Theodora Zavin, on the other hand, had a very public career at the time she collaborated on this book. A lawyer who had co-written legal books aimed at laypeople, she was in 1963 vice president of Broadcast Music, Inc.

From a 2004 BMI obituary, after Zavin's death at 82—
BMI and the BMI Foundation mourn the passing of Theodora Zavin, one of the music industry's most respected copyright attorneys, who served as a senior executive at BMI....

Zavin served at BMI for 49 years, joining the company in 1952 as head of its legal department, rising to Senior Vice President and Special Counsel at her retirement in 2001. She founded the BMI Foundation, Inc. in 1985, serving as its President until her retirement and President Emeritus until her death.

Zavin was legendary in the music copyright community for her fierce defense of the rights of musical composers both here and abroad. Over her long career she also developed close personal relationships with many seminal composers including John Williams, Lionel Newman, John Lennon and Yoko Ono, John Kander and Fred Ebb, Jerry Bock and Sheldon Harnick, Alan Menken and Maury Yeston.

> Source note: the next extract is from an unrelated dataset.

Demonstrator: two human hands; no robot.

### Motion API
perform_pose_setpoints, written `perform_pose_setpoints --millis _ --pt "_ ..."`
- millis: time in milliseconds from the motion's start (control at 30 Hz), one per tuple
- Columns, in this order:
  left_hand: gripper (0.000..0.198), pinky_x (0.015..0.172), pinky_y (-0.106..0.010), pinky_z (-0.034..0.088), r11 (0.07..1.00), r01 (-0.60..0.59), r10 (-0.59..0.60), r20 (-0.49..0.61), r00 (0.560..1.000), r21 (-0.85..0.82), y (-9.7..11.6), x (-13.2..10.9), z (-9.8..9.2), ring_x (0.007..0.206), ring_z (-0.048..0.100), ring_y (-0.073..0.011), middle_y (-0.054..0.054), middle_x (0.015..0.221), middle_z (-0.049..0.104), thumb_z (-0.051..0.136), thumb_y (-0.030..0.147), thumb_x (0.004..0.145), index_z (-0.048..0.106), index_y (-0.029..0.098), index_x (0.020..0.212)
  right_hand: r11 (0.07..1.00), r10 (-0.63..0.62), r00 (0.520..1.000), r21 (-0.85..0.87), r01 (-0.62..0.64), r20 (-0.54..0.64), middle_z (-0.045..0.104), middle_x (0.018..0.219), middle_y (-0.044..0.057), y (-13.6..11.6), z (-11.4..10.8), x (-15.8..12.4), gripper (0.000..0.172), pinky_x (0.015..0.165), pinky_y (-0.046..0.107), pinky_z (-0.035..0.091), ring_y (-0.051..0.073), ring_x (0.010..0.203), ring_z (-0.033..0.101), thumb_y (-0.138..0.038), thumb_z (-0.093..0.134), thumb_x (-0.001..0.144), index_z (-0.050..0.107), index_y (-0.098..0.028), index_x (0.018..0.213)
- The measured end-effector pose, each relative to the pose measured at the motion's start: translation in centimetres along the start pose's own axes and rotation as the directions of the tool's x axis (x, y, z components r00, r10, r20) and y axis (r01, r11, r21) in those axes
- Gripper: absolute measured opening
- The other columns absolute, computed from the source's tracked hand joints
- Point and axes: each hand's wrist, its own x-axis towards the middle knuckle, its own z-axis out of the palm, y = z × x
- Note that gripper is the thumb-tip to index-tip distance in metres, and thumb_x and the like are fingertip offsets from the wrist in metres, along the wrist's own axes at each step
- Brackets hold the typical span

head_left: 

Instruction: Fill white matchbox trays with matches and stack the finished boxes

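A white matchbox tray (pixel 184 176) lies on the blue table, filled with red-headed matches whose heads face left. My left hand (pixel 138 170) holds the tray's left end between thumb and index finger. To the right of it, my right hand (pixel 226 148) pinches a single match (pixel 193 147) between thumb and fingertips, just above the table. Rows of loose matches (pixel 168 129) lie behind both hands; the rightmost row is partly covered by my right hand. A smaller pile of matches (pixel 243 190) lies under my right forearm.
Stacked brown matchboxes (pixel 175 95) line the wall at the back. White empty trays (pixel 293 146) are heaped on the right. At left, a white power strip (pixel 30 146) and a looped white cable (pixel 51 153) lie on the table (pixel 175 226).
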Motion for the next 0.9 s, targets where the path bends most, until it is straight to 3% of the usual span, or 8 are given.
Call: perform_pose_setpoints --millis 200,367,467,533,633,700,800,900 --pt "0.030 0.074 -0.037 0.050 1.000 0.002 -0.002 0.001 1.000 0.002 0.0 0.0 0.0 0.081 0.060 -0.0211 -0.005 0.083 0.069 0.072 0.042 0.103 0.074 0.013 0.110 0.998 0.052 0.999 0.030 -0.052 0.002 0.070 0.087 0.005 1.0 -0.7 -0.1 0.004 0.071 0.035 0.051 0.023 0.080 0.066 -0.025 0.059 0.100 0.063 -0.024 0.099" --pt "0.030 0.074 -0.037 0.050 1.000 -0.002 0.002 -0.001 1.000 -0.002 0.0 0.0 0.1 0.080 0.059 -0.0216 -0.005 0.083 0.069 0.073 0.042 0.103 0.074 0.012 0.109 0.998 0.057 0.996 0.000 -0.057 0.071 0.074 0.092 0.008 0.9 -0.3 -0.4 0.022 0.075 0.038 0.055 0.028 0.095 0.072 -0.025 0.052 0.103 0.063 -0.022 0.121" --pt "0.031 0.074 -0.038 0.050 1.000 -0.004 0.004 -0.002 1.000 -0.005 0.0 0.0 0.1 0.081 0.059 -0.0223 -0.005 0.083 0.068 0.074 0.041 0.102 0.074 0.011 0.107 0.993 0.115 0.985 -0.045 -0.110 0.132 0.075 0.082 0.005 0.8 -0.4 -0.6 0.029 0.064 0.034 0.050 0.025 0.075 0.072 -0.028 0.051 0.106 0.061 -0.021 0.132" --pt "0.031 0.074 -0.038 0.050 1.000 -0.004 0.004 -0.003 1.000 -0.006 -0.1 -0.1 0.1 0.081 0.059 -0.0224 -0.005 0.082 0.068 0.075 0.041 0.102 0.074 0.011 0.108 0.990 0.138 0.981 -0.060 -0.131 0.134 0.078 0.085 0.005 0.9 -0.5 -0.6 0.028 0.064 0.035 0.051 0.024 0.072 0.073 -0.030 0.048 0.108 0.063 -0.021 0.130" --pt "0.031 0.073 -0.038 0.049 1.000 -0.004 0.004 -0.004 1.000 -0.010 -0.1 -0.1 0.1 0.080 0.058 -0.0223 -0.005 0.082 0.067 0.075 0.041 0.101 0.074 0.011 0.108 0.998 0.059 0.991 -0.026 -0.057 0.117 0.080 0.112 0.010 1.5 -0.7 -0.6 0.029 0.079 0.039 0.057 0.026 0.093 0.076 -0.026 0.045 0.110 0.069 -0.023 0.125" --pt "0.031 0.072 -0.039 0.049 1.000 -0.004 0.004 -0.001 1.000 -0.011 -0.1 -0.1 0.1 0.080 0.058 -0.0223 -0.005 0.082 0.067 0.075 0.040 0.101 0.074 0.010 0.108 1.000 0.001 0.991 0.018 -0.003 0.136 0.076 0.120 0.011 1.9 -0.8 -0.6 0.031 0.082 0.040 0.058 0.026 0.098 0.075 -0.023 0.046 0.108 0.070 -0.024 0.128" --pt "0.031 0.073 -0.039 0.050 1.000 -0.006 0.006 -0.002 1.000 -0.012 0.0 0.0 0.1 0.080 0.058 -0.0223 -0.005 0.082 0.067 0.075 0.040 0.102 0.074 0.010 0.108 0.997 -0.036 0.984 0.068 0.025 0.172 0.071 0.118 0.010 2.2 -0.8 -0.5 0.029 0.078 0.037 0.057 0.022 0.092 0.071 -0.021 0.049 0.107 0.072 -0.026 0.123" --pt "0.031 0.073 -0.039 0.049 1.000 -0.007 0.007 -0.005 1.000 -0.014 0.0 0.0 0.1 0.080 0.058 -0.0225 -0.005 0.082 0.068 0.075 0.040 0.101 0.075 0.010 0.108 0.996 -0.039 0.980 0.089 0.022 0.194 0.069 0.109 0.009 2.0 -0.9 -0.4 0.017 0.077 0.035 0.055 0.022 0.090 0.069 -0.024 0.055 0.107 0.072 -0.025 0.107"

A graduate of Hunter College, where she was a member of Phi Beta Kappa, and The Columbia School of Law, where she was Notes and Comments Editor of the Law Review, she served as President of the Copyright Society of the U.S.A., was a member of the United States Copyright Office Advisory Committee, and the Copyright Committee of the Bar Association of the City of New York. Internationally, she represented American interests as a leader of the Legal and Legislative Committee of the International Confederation of Societies of Authors and Composers (CISAC).

Zavin combined her legal talents with a deft personal touch with songwriters, composers and music publishers at BMI. In 1965, she was appointed Vice President, Performing Rights, leading the company for more than 20 years during one of its most dramatic periods of growth, personally signing representation agreements with such songwriter/artists as Paul Simon and Art Garfunkel, Billy Joel, Carole King, Mort Shuman and Doc Pomus, and Neil Sedaka, such legendary Brill Building music publishers as Don Kirschner and Al Nevins, and international figures such as Beatles' publisher Dick James.

Zavin wrote prolifically for leading law journals on copyright and was co-author of several books aimed at demystifying and making the law accessible to the layman, including Rights and Writers and Your Marriage and the Law. One of the music industry's best-known hostesses, Zavin also authored two well-received cookbooks, The Working Wives Cookbook with Fredda [sic] Stuart, and The Everybody Bring a Dish Cookbook.